Les professeurs formés viennent de trois disciplines : Mathématiques (Maths), Sciences physiques et chimie (SPC), et Sciences et techniques de l’ingénieur (STI). Le tableau 4 indique la répartition dans chacune de ces 3 catégories des professeurs inscrits à la formation. On remarque que les disciplines sont scientifiques (au niveau national, on cherche maintenant à ouvrir l’informatique aux autres disciplines – voir Section 9), avec une prédominance des mathématiques et une contribution tout de même élevée (et équilibrée) des SPC et STI. En pratique, même si le public n’est pas toujours mathématicien, l’attrait pour un peu de théorie est suffisant pour aborder les grands principes informatiques. Dans la formation, nous ne cherchons pas nécessairement à théoriser les notions, la pratique reste centrale, mais quand des notions théoriques sont abordées (en complexité par exemple), il n’y a pas de rejet de la part du public.

Tableau 4 : Effectif des professeurs inscrits à la formation ISN selon leur discipline. Le total est de 127, ce qui est plus élevé que les 106 annoncés précédemment.
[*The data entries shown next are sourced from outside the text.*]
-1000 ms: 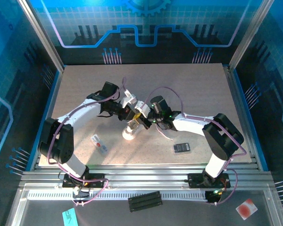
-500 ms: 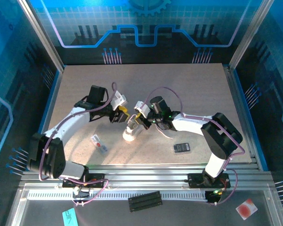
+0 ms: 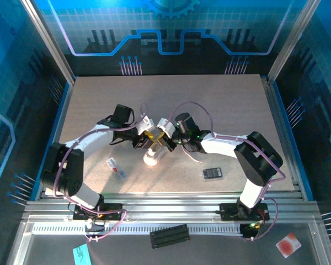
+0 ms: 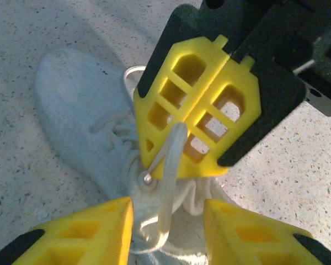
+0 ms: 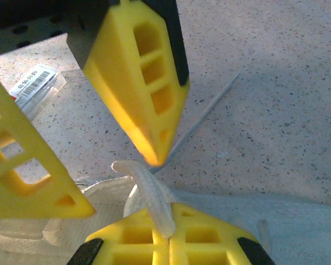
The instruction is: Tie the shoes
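Note:
The shoe (image 3: 151, 158), a small white sneaker, lies mid-table with both grippers meeting over its laces. My right gripper (image 3: 164, 134) is shut on a white lace (image 5: 154, 201) that rises from the shoe (image 5: 298, 215) into its pinched yellow fingertips (image 5: 209, 240). In the left wrist view that lace (image 4: 171, 160) hangs from the shut right gripper (image 4: 201, 107) down to an eyelet of the shoe (image 4: 71, 99). My left gripper (image 4: 168, 232) stands open straddling the lace, its fingers (image 4: 83, 234) apart and not pinching it. The left gripper (image 3: 149, 136) sits just left of the right one.
A small white barcode tag (image 3: 116, 168) lies left of the shoe and also appears in the right wrist view as the tag (image 5: 36, 83). A flat black rectangle (image 3: 212, 173) lies to the right front. A loose lace end (image 5: 209, 116) trails across the speckled table.
My left gripper opened, drew back to the left, then came back over the shoe with its jaws apart. The right gripper held still, shut on the lace.

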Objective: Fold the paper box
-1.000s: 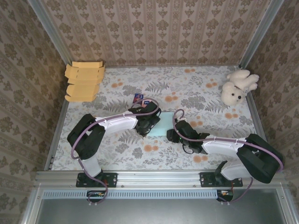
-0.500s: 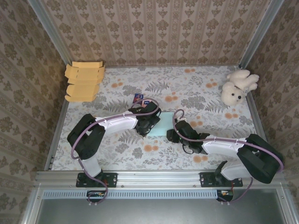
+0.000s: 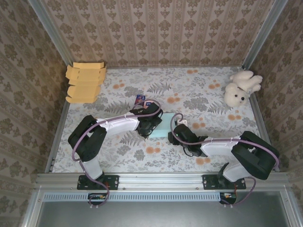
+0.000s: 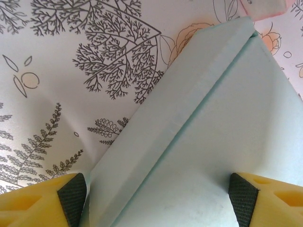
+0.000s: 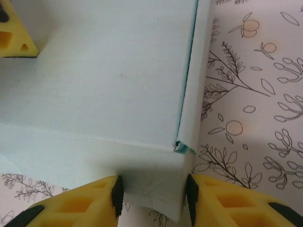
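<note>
Task thing: the paper box (image 3: 161,128) lay at the middle of the table (image 3: 199,94), between your two arms, pale green and already standing as a box.

Left hand: your left gripper (image 4: 156,208) stood wide open over the box from its 9 o'clock side. One pad hung just off the box's edge and the other sat over the top face, so it held nothing.

Right hand: your right gripper (image 5: 154,198) was about half closed at the box's 4 o'clock corner, with the pads (image 5: 117,191) just beside the paper on either side. Whether they actually pinched it, you could not tell from the wrist view.

Step in hand: by the look of it you were on the closing stage. The lid was down, and the side flap (image 5: 195,71) lay along the outside of the wall with a small gap at the corner.

Next move: probably a steadying press from the left while the right worked that corner home (thin paper, so a hard squeeze could crease the wall).

Containers: the box's lid covered its inside, so any contents were hidden from you. The stack of flat cardboard blanks (image 3: 85,82) at 10 o'clock held nothing that showed.

Bystanders: a plush toy (image 3: 240,88) sat at 2 o'clock, well apart from the work.
</note>
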`<state>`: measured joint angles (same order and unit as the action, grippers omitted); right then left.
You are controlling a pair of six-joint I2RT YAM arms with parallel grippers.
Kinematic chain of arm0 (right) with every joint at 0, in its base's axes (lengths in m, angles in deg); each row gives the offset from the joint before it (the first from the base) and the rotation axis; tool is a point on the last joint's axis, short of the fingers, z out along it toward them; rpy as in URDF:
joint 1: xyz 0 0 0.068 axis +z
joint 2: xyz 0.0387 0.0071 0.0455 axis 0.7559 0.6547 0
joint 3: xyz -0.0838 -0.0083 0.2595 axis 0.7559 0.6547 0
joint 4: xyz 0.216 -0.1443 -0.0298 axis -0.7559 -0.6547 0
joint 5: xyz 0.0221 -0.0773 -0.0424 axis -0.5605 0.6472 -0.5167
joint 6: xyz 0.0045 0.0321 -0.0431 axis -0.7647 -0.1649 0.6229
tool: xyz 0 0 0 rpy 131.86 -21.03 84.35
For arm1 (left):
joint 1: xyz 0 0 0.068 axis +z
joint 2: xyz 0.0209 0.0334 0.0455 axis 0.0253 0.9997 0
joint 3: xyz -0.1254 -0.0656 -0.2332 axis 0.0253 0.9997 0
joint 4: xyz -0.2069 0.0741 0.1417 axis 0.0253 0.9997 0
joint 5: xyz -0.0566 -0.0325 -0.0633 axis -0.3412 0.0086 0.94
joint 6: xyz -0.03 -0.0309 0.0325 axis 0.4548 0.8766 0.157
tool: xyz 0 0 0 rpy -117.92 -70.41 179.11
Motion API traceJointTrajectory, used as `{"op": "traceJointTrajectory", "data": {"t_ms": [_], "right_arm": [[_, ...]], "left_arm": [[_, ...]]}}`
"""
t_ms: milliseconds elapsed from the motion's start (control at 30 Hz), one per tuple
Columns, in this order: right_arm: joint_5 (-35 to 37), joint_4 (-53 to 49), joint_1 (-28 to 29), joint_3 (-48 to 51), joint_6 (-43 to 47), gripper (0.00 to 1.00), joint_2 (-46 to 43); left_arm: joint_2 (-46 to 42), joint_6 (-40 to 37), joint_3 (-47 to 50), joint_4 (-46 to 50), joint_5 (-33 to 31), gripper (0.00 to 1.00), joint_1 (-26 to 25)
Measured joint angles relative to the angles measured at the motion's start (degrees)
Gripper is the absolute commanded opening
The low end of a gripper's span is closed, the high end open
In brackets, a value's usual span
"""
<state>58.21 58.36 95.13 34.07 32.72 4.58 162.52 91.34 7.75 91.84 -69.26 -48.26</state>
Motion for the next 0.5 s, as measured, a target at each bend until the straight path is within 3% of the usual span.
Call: {"op": "traceJointTrajectory", "data": {"t_ms": [500], "right_arm": [[8.44,18.67,3.15,3.15,6.56,0.47,9.38]], "left_arm": [[0.20,0.04,0.04,-0.44,-1.11,0.80,0.74]]}}
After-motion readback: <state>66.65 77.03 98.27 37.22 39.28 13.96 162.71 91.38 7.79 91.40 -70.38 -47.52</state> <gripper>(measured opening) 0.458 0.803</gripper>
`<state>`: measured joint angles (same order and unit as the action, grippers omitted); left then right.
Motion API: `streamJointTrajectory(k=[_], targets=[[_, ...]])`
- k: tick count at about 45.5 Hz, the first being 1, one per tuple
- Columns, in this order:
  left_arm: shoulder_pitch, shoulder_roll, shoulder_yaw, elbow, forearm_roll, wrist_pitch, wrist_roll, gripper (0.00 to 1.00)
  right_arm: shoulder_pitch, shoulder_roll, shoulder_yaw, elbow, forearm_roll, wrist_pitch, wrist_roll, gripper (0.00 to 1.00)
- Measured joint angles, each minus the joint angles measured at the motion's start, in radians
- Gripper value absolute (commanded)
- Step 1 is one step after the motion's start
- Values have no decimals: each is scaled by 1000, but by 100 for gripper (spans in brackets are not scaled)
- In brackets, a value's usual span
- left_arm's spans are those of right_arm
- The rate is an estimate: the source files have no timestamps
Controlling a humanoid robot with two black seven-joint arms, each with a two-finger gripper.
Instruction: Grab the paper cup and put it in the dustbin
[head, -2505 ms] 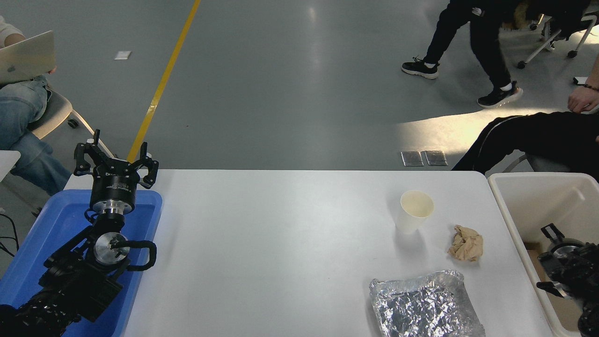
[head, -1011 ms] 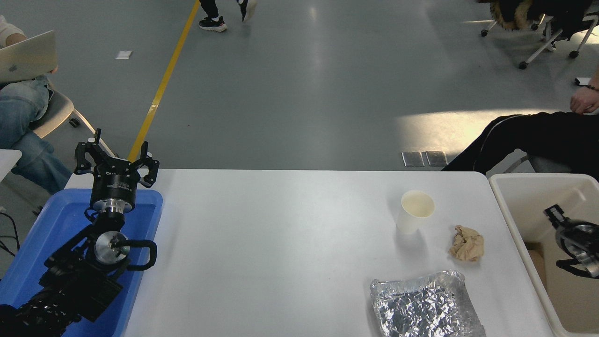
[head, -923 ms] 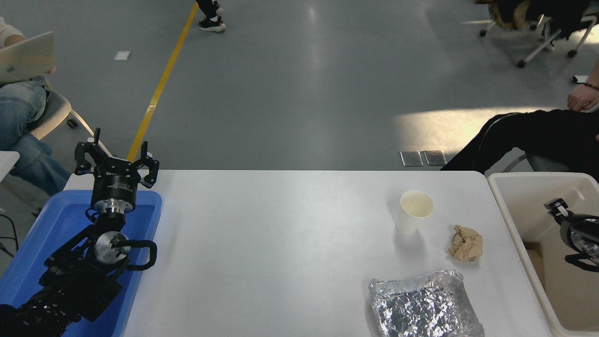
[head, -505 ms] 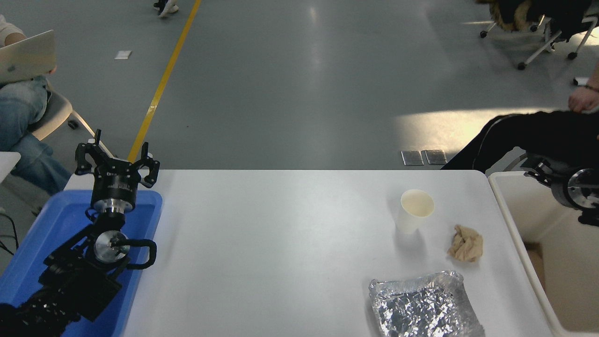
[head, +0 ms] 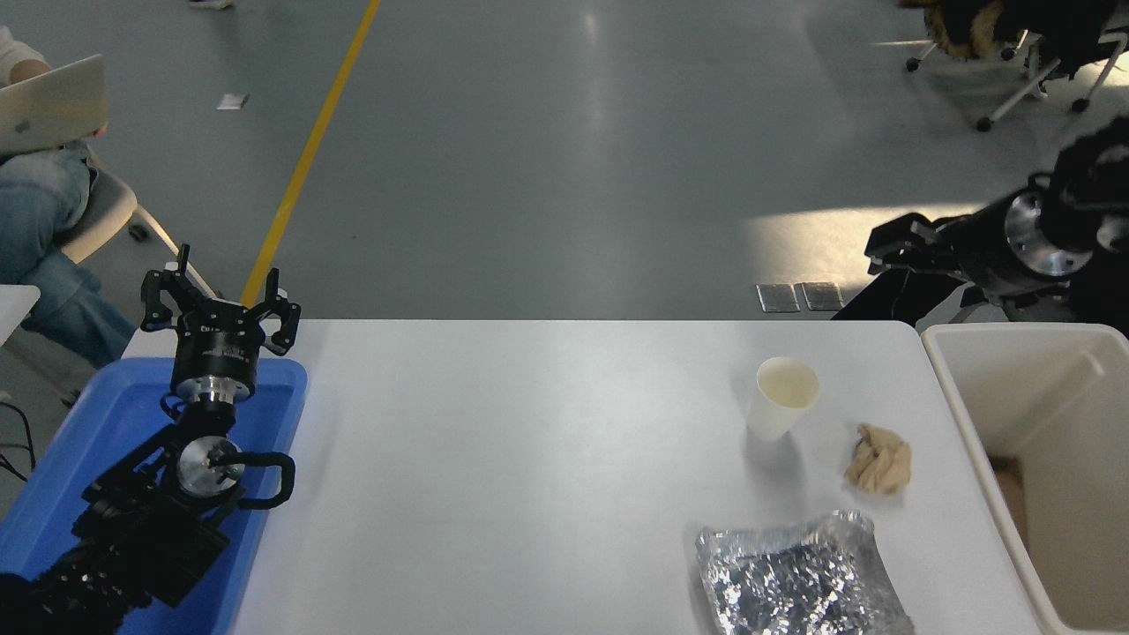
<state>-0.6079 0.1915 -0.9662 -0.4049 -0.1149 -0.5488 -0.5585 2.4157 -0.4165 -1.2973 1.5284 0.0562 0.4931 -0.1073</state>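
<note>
Task progress is nil: I see the paper cup (head: pixel 783 397) upright on the white table (head: pixel 529 459), untouched, below and left of my right gripper (head: pixel 886 247). That gripper holds nothing; its finger spread I cannot tell. Grasp, carry and release into the dustbin (head: pixel 948 388) all remain. Half a second ago it hung low over the dustbin; now it sits higher and farther out. Left gripper (head: pixel 216 300) is parked, fingers spread, over the blue tray (head: pixel 53 476).

Bright, even light, sunlit patch glaring on the floor (head: pixel 820 242), sharp focus throughout
</note>
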Motion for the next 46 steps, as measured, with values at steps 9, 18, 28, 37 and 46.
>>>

Ce différentiel est dû dans ce présent tableau à la prise en compte des inscrits à la formation, comptant donc ceux qui ont démissionné en cours d’année.

Discipline

Effectif

Maths

55

SPC

38

STI

34

5 L’habilitation à enseigner cette spécialité

Une procédure en deux temps, définie dans la note déjà citée (BO 2011) prévoit : une autorisation provisoire à enseigner pour les enseignants formés ou en formation, délivrée par le groupe de pilotage constitué des trois IA IPR6 (mathématiques, physique et chimie, STI) et les enseignants universitaires←107 | 108→ en charge de la formation, suivie d’une validation définitive qui intervient à l’issue de la seconde année de pratique de l’enseignement ISN ; elle s’appuie sur une visite d’inspection durant la période.

Tous les enseignants qui ont suivi la formation avec assiduité et qui ont validé leurs projets de fin d’année, ou qui sont actuellement en formation, ont obtenu cette autorisation à enseigner.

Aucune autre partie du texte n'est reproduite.